* **Exercise**:
Please write out the listing exactly, leaving each picture out.

* **Record excerpts**:

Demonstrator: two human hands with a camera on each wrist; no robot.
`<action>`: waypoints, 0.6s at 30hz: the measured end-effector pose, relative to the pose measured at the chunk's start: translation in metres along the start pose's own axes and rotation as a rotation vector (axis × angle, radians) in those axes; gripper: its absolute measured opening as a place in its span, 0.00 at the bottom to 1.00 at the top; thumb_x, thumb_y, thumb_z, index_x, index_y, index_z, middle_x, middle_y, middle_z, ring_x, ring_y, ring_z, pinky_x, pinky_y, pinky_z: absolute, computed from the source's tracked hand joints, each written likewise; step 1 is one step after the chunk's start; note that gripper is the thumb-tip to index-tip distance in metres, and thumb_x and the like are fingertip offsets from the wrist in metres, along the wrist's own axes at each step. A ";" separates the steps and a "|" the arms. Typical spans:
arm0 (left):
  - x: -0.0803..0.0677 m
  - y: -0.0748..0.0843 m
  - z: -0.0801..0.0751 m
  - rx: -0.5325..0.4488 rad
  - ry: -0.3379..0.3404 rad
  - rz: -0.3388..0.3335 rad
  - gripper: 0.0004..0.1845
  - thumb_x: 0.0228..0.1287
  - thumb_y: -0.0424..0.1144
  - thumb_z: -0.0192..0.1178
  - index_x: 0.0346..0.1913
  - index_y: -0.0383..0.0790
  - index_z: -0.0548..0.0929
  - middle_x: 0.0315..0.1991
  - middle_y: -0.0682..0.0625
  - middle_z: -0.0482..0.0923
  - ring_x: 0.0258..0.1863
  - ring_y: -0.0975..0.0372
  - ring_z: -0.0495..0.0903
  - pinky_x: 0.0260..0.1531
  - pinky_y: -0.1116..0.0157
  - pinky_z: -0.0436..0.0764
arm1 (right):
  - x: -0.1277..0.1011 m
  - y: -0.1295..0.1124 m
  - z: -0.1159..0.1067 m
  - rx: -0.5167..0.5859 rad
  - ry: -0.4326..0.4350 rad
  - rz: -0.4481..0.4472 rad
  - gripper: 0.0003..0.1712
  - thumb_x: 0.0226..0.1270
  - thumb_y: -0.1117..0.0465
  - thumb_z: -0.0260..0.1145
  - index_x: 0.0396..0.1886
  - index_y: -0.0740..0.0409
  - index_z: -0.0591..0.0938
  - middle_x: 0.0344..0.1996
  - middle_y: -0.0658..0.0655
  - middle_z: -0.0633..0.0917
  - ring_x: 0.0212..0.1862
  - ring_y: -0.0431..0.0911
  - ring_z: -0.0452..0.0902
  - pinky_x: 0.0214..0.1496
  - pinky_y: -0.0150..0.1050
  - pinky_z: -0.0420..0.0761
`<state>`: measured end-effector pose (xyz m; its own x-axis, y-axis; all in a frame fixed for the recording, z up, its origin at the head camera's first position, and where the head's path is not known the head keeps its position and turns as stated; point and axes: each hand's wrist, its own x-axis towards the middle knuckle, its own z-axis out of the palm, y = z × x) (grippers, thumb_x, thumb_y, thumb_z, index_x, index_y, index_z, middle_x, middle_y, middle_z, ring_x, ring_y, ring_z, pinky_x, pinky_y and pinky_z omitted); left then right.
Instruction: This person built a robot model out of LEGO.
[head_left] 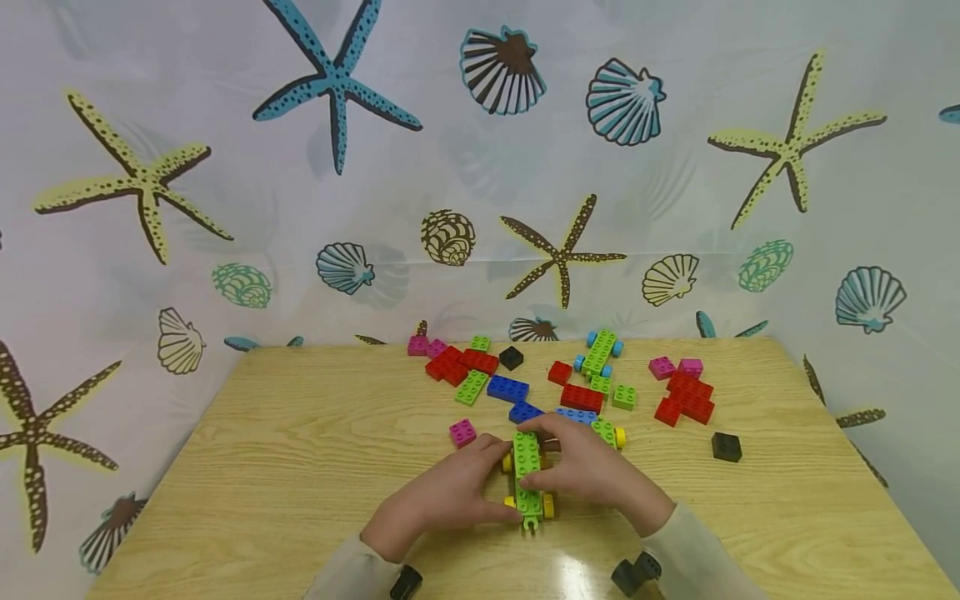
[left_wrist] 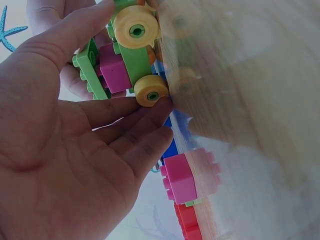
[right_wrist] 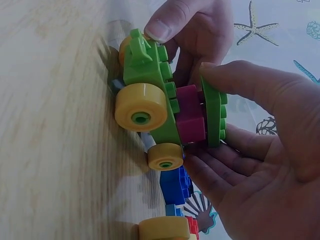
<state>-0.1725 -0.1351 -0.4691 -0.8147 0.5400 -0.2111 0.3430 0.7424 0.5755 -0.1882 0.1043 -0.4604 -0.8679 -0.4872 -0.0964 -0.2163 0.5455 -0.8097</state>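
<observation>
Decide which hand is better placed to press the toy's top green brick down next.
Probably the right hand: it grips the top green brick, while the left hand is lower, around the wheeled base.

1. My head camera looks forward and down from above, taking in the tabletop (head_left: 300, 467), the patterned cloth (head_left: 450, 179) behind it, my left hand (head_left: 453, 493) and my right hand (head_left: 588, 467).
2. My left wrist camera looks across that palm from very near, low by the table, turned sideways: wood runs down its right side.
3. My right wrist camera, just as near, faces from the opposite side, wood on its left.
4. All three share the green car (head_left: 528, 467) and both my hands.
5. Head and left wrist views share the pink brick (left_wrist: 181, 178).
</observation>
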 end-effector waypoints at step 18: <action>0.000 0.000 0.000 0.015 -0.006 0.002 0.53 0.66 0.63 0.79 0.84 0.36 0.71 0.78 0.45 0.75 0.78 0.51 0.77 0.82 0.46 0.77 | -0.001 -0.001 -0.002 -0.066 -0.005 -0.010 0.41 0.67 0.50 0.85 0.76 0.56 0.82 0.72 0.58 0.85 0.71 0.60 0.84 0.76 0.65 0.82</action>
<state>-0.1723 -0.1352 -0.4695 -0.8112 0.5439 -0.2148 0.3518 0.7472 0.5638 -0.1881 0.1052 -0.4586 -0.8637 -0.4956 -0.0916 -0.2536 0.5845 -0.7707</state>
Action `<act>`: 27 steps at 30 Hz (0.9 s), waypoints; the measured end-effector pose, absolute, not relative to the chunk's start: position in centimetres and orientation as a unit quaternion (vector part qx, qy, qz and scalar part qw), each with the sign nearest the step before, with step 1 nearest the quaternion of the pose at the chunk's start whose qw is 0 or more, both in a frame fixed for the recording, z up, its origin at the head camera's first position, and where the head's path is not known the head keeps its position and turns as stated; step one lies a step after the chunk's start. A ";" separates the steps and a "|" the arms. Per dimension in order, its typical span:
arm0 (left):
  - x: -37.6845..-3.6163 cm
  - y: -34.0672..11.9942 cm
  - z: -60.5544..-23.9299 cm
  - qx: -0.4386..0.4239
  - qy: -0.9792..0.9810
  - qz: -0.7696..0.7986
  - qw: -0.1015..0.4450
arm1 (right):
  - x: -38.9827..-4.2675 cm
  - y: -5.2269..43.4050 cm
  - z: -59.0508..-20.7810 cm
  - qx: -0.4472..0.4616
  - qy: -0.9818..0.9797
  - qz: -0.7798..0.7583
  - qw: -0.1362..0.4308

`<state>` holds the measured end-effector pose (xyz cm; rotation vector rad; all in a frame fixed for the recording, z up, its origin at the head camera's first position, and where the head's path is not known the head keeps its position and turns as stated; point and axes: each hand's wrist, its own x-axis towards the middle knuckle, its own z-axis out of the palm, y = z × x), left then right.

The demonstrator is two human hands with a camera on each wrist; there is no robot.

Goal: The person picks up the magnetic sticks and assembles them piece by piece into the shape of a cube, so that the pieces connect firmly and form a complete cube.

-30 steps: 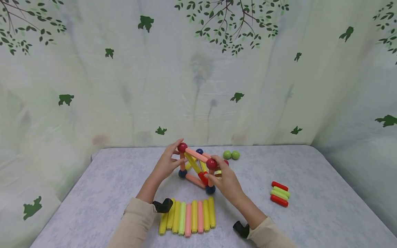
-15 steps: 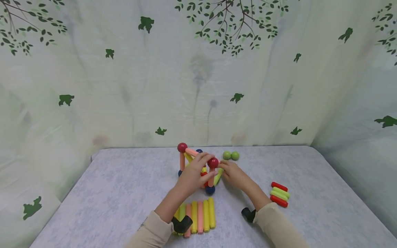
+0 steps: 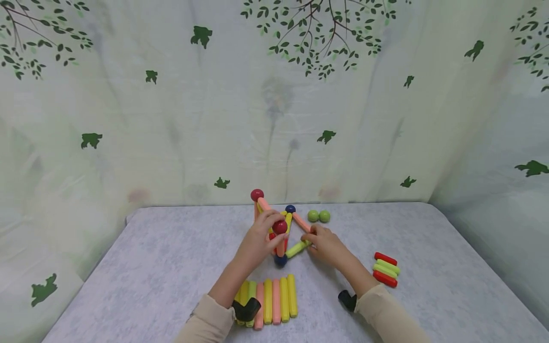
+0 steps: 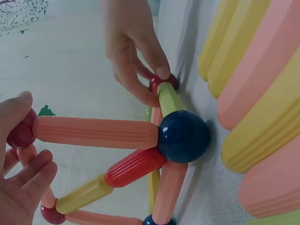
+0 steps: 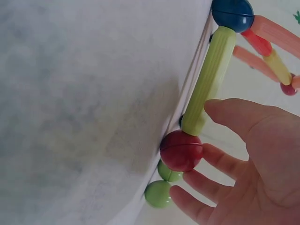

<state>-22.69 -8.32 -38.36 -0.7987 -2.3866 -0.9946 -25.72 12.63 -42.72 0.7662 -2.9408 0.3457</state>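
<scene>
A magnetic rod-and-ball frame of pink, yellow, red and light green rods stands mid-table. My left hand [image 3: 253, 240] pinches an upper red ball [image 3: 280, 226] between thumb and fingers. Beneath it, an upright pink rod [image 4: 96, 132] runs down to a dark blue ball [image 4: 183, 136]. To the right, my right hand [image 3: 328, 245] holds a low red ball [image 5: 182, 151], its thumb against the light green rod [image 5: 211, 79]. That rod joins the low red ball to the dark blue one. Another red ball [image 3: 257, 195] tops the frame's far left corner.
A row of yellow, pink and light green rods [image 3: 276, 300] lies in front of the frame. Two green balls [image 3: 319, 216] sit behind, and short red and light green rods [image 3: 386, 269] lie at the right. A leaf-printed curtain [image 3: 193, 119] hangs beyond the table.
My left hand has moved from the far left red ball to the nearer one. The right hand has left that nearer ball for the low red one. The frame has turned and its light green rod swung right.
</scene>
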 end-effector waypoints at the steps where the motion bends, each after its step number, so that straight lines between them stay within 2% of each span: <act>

* **Solution for this problem**:
Demonstrator: two human hands with a camera on each wrist; no robot.
`<action>`: waypoints, 0.6s at 30hz: the measured end-effector pose, relative to the pose measured at the chunk's start: translation in metres along the start pose's own axes and rotation as a rotation vector (axis × angle, radians) in those axes; gripper: its absolute measured opening as a place in its span, 0.00 at the bottom to 1.00 at the top; thumb_x, thumb_y, thumb_z, index_x, index_y, index_z, middle_x, middle_y, middle_z, ring_x, ring_y, ring_z, pinky_x, pinky_y, pinky_z: absolute, computed from the source's tracked hand joints, each written likewise; step 1 is one step after the chunk's start; note that gripper is the thumb-tip to index-tip distance in metres, and thumb_x and the like are fingertip offsets from the wrist in metres, along the wrist's own axes at each step. A ";" separates the steps and a "|" the arms. Typical spans:
arm0 (left):
  - x: -0.0803..0.0677 m
  - y: -0.0748..0.0843 m
  - z: -0.0801..0.0751 m
  - rx: -0.5325..0.4488 rad
  - ry: -0.3379..0.3404 rad
  - rz: -0.3388..0.3335 rad
  - gripper: 0.0004..0.1845
  - thumb_x: 0.0228..0.1287
  - thumb_y: -0.0424..0.1144
  - thumb_z: -0.0192..0.1178
  - index_x: 0.0346..0.1913
  - index_y: -0.0383..0.0790
  - index_z: -0.0548..0.0929
  - middle_x: 0.0315..0.1991
  - middle_y: -0.0682..0.0625
  - middle_z: -0.0482..0.0923
  - ring_x: 0.0258..0.1863
  - ring_y: -0.0975..0.0372
  - ring_z: -0.0495..0.0903
  - pinky_x: 0.0260..0.1531
  - pinky_y: -0.1116..0.0157
  - pinky_z: -0.0436..0.0764
arm1 (right):
  - x: -0.1277..0.1011 m
  - y: -0.1295..0.1124 m
  - z: -0.1159..0.1067 m
  - rx: -0.5167..0.5859 rad
  - ry: -0.4326..0.4350 rad
  - rz: -0.4481..0.4472 rad
  - gripper: 0.0003..0.1712
  - thumb_x: 0.0226..0.1270
  - thumb_y: -0.1117..0.0465
  - thumb_z: -0.0260..0.1145
  - index_x: 0.0396..0.1886
  - index_y: -0.0740..0.0409
  - index_z: -0.0591..0.0938
  - middle_x: 0.0344..0.1996
  - middle_y: -0.0658..0.0655
  - middle_z: -0.0633..0.0917
  - ring_x: 0.0212..0.1862
  - ring_y: -0.0431..0.0911
  - ring_z: -0.0452..0.0902
  - pinky_x: 0.0214..0.1496
  - pinky_y: -0.0150..0.1050
  - pinky_z: -0.0420..0.0761
`<state>`: measured end-effector pose (xyz m; its own x-axis, y-axis; all in a frame fixed for the recording, z up, its origin at the head camera's first position, and where the head's path is not known the head keeps its position and turns as stated; point and axes: each hand's wrist, its own x-axis towards the middle knuckle, its own z-axis out of the palm, y = z × x) (grippers, thumb_x, thumb_y, thumb_z, index_x, index_y, index_z, middle_x, middle_y, middle_z, ring_x, ring_y, ring_z, pinky_x, pinky_y and pinky_z omitted); left then right.
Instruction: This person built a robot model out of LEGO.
[head_left] 
[left_wrist] 
[right_wrist] 
<state>-0.1725 -0.1351 -0.4691 -0.8147 0.5400 -0.2111 0.3430 0.7424 0.5755 -0.1882 0.1043 -0.4604 -0.8679 -0.4872 -0.0964 -0.2163 0.5455 -0.8097</state>
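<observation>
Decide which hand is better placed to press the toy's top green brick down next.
Probably the right hand: it grips the top green brick, while the left hand is lower, around the wheeled base.

1. My head camera looks forward and down from above, taking in the tabletop (head_left: 300, 467), the patterned cloth (head_left: 450, 179) behind it, my left hand (head_left: 453, 493) and my right hand (head_left: 588, 467).
2. My left wrist camera looks across that palm from very near, low by the table, turned sideways: wood runs down its right side.
3. My right wrist camera, just as near, faces from the opposite side, wood on its left.
4. All three share the green car (head_left: 528, 467) and both my hands.
5. Head and left wrist views share the pink brick (left_wrist: 181, 178).
</observation>
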 end-effector waypoints at step 18: <action>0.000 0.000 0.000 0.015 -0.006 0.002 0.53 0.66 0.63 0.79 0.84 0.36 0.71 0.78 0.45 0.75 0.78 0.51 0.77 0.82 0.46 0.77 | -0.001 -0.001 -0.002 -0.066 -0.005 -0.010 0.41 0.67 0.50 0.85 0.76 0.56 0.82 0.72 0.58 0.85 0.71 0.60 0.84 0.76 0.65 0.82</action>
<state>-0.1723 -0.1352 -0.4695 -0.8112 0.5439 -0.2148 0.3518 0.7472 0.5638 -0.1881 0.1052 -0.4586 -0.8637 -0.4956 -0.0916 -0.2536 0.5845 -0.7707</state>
Action `<act>`: 27 steps at 30 Hz (0.9 s), waypoints; the measured end-effector pose, absolute, not relative to the chunk's start: position in centimetres and orientation as a unit quaternion (vector part qx, qy, qz and scalar part qw), each with the sign nearest the step before, with step 1 nearest the quaternion of the pose at the chunk's start whose qw is 0 or more, both in a frame fixed for the recording, z up, its origin at the head camera's first position, and where the head's path is not known the head keeps its position and turns as stated; step one lies a step after the chunk's start. A ";" separates the steps and a "|" the arms. Per dimension in order, its typical span:
arm0 (left):
  - x: -37.6845..-3.6163 cm
  - y: -34.0672..11.9942 cm
  - z: -60.5544..-23.9299 cm
  - qx: -0.4386..0.4239
  - qy: -0.9792..0.9810
  - qz: -0.7696..0.7986
  - qw: -0.1015..0.4450
arm1 (right):
  - x: -38.9827..-4.2675 cm
  - y: -5.2269..43.4050 cm
  - z: -59.0508..-20.7810 cm
  - qx: -0.4472..0.4616
  - qy: -0.9818..0.9797
  - qz: -0.7798..0.7583
  - qw: -0.1362..0.4308

`<state>` holds the measured end-effector pose (xyz cm; rotation vector rad; all in a frame fixed for the recording, z up, its origin at the head camera's first position, and where the head's path is not known the head keeps its position and turns as stated; point and axes: each hand's wrist, its own x-axis towards the middle knuckle, its own z-axis out of the palm, y = z × x), left then right.

The demonstrator is two human hands with a camera on each wrist; there is no robot.

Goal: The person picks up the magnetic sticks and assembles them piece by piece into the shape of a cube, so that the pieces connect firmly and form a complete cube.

-30 steps: 
-15 steps: 
+0 steps: 
+0 steps: 
+0 steps: 

<state>-22.69 -8.32 -38.36 -0.7987 -2.3866 -0.9946 -25.72 12.63 -42.72 0.7662 -2.9408 0.3457</state>
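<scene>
A magnetic rod-and-ball frame of pink, yellow, red and light green rods stands mid-table. My left hand [image 3: 253, 240] pinches an upper red ball [image 3: 280, 226] between thumb and fingers. Beneath it, an upright pink rod [image 4: 96, 132] runs down to a dark blue ball [image 4: 183, 136]. To the right, my right hand [image 3: 328, 245] holds a low red ball [image 5: 182, 151], its thumb against the light green rod [image 5: 211, 79]. That rod joins the low red ball to the dark blue one. Another red ball [image 3: 257, 195] tops the frame's far left corner.
A row of yellow, pink and light green rods [image 3: 276, 300] lies in front of the frame. Two green balls [image 3: 319, 216] sit behind, and short red and light green rods [image 3: 386, 269] lie at the right. A leaf-printed curtain [image 3: 193, 119] hangs beyond the table.
My left hand has moved from the far left red ball to the nearer one. The right hand has left that nearer ball for the low red one. The frame has turned and its light green rod swung right.
</scene>
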 end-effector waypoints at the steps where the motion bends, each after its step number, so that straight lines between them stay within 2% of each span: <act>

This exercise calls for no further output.